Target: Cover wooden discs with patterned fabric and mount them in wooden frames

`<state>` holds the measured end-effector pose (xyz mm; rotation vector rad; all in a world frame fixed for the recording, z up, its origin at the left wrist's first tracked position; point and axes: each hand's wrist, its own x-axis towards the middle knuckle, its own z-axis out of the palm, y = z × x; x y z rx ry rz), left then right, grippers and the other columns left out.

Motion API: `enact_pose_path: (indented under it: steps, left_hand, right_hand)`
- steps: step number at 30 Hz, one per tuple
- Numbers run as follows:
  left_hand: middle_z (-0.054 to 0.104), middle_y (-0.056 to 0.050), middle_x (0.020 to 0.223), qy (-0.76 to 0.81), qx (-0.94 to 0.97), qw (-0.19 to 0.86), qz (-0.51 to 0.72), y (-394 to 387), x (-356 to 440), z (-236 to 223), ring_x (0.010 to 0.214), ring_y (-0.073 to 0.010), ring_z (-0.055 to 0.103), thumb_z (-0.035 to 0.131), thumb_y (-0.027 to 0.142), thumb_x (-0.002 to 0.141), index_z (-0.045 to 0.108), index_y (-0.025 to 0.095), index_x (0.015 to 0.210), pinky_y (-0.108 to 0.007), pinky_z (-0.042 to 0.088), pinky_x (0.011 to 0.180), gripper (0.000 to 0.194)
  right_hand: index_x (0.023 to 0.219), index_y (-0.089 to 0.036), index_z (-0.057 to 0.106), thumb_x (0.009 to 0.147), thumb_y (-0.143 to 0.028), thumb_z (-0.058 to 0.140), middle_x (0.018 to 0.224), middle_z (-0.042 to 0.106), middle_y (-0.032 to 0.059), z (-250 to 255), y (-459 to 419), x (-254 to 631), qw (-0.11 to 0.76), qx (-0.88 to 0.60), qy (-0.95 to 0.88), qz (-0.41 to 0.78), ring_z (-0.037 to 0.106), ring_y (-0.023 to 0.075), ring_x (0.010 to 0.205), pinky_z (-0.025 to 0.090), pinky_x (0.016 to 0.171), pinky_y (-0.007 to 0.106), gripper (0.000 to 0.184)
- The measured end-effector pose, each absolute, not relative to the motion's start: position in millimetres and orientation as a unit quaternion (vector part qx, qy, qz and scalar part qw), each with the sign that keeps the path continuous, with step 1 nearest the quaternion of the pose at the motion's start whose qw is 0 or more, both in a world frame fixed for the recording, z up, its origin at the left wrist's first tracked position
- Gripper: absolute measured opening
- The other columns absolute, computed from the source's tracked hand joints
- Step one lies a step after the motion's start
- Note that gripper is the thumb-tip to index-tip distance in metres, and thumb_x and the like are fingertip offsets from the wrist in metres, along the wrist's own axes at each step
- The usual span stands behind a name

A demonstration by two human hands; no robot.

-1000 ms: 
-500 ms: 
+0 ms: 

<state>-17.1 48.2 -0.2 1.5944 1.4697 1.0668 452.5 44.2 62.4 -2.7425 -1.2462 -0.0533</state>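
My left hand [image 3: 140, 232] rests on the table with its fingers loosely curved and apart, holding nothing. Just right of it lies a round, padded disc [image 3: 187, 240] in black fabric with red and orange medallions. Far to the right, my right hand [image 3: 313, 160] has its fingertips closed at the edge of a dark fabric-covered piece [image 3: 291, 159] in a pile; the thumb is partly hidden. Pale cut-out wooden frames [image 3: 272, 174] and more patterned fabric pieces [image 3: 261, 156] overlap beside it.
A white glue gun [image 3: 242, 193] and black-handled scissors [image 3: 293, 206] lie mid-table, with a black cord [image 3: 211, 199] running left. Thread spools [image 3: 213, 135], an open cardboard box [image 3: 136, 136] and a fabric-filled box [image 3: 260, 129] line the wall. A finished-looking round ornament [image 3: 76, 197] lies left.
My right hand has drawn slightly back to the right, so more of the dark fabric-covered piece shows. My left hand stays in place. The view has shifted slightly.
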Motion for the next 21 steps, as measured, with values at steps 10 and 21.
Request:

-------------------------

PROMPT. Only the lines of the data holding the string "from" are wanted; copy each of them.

RESULT OF THE TASK.
- The other columns absolute, computed from the source's tracked hand joints
- Note that gripper is the thumb-tip to index-tip distance in metres, and thumb_x and the like are fingertip offsets from the wrist in metres, along the wrist's own axes at each step

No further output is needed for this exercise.